Judge blocks Trump order to cut funding to sanctuary cities

SAN FRANCISCO — A federal judge in San Francisco has blocked a Trump administration order to withhold funding from communities that limit cooperation with U.S. immigration authorities, also known as sanctuary cities.

San Francisco and Santa Clara County argued that it threatened billions of dollars in federal funding.

Related: Seattle announces lawsuit over Trump sanctuary cities threat

U.S. District Judge William Orrick issued the temporary ruling in the lawsuit on Tuesday. The decision will stay in place while the lawsuit moves through court.

Seattle also filed its own lawsuit last month.

Mayor Ed Murray said the order issued in January punishing "sanctuary cities" is unconstitutional and creates uncertainty around the city's budget.

Attorney General Jeff Sessions has warned that the administration will punish communities that refuse to cooperate with efforts to find and deport immigrants in the country illegally. Sessions said the cities are making their communities unsafe.
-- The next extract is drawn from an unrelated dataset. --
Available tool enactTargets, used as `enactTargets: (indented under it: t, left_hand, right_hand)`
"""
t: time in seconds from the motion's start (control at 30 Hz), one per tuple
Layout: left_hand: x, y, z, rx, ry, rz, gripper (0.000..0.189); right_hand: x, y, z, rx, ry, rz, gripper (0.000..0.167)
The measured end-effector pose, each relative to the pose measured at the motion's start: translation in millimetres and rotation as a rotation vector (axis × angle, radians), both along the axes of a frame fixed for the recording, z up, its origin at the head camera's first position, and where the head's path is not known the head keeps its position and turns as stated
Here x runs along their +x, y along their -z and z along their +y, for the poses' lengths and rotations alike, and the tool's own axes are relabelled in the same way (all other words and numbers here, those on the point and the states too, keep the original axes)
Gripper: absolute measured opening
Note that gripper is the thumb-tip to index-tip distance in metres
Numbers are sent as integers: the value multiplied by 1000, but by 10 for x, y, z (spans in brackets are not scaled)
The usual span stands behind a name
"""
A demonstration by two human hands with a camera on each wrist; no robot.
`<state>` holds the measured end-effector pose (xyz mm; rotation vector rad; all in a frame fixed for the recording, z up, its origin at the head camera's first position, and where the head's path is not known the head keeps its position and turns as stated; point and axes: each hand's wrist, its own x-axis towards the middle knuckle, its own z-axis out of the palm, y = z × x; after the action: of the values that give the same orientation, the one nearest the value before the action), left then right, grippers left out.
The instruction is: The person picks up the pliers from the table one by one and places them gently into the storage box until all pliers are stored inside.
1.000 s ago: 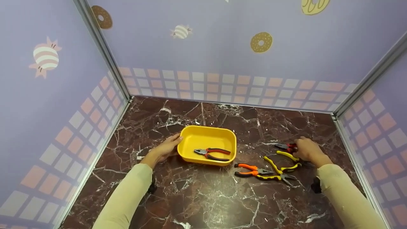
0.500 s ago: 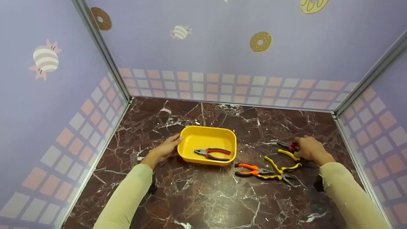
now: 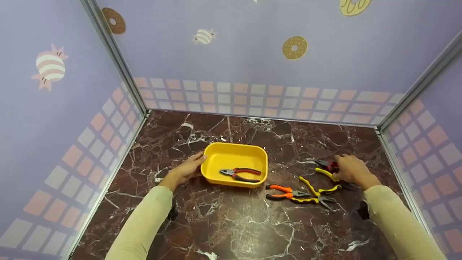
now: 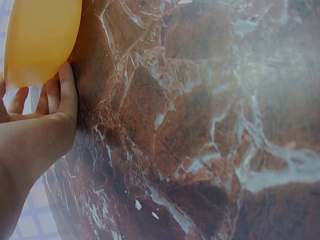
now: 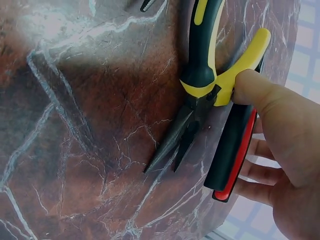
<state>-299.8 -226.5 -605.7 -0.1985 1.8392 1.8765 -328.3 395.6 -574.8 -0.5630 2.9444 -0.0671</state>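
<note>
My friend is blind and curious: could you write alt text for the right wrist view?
A right hand grips red-and-black-handled pliers. Beside them, slightly open yellow-and-black pliers lie on a dark, white-veined surface.

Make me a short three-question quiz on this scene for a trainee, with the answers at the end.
1. What lies inside the yellow tub? a) orange pliers; b) red-and-black pliers; c) yellow-and-black pliers.
2. True or false: the left hand holds the orange pliers.
3. Fill in: the gripped pliers in the right hand have a black and ____ handle.

Key: 1. b. 2. False; it holds the side of the yellow tub. 3. Red.
</note>
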Motion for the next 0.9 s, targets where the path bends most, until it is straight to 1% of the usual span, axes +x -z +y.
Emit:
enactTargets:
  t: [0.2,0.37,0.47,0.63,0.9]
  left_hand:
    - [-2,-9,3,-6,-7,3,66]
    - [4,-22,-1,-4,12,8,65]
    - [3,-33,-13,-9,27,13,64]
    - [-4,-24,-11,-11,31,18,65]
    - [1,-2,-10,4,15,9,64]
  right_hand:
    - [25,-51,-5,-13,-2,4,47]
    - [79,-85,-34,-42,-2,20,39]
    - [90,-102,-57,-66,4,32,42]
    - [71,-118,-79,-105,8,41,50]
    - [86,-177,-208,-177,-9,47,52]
Murray challenged that claim.

"Apparently the Trump administration, their war on facts has now become a war on cities," Murray said during a news conference last month. "Let me be clear about the facts. We are not breaking any laws and we are prioritizing safety."

Under the order, Seattle could face at least $10.5 million in cuts to public safety programs, he said.
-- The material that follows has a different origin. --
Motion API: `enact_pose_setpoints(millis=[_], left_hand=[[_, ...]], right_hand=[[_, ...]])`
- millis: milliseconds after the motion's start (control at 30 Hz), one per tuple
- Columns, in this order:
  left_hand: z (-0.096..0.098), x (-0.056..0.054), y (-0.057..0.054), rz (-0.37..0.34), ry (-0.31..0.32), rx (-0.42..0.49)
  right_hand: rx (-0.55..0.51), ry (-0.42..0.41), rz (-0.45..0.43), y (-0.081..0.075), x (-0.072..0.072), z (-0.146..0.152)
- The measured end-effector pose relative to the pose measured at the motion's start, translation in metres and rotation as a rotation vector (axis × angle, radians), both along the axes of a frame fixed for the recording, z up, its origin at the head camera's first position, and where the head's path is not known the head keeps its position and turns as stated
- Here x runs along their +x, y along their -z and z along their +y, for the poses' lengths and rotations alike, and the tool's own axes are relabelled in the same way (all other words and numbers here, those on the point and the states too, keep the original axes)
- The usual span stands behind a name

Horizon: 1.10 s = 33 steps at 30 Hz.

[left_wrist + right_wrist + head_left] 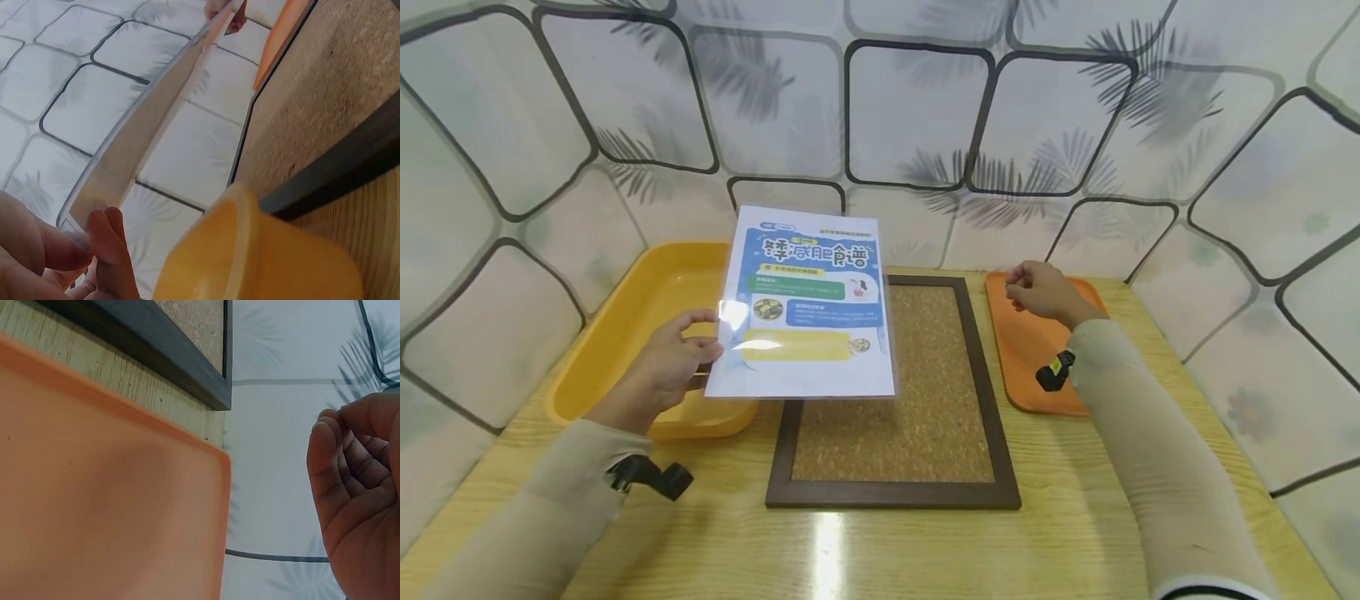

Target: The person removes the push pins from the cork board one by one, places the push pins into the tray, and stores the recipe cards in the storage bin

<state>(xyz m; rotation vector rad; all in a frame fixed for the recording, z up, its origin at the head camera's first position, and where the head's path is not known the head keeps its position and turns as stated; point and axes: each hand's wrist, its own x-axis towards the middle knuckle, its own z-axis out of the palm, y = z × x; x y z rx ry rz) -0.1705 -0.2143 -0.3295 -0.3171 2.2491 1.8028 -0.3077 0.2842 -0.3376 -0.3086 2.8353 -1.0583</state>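
Observation:
My left hand pinches a clear-laminated poster by its left edge, thumb on one side and fingers on the other. The sheet has blue, green and yellow printed panels and is held up, tilted, overlapping the left part of a cork board in a dark brown frame. In the left wrist view the poster appears nearly edge-on. Over the orange tray is my right hand, thumb and fingertips pressed together. A tiny dark speck shows between the tips in the right wrist view; I cannot tell its kind.
A deep yellow bin stands on the left, partly behind the left hand and poster. The wooden table holds everything, with a pale patterned curtain around its back and sides.

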Motion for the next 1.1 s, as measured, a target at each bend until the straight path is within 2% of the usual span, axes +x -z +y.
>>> enact_pose_setpoints(millis=[100, 300, 667, 900, 1100], left_hand=[[-0.009, -0.002, 0.001, 0.004, 0.011, 0.005], [-0.030, -0.004, 0.002, 0.055, 0.043, 0.030], [-0.063, 0.000, 0.006, 0.092, 0.035, 0.025], [-0.082, 0.006, 0.006, 0.076, 0.015, -0.032], [-0.096, 0.010, 0.008, 0.039, 0.001, -0.044]], right_hand=[[-0.005, -0.002, -0.019, 0.001, 0.001, 0.005], [-0.008, 0.002, -0.049, 0.001, 0.006, 0.011], [-0.008, 0.002, -0.042, 0.005, 0.010, 0.018], [0.013, 0.003, -0.037, 0.009, 0.012, 0.025], [0.003, 0.007, -0.043, 0.017, 0.013, 0.036]])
Murray said Trump's order violates the constitution by trying to make local law enforcement enforce federal immigration law.

The order also makes communities less safe by forcing people underground, said City Attorney Pete Holmes.

Seattle's lawsuit, filed in U.S. District Court, asks a judge to declare that Seattle is in compliance with the law and that the executive order is unconstitutional under the 10th Amendment and the Spending Clause of the U.S. Constitution.

In addition to Seattle, San Francisco and Santa Clara County, two Massachusetts cities with large Latino populations - Chelsea and Lawrence - have also taken legal action.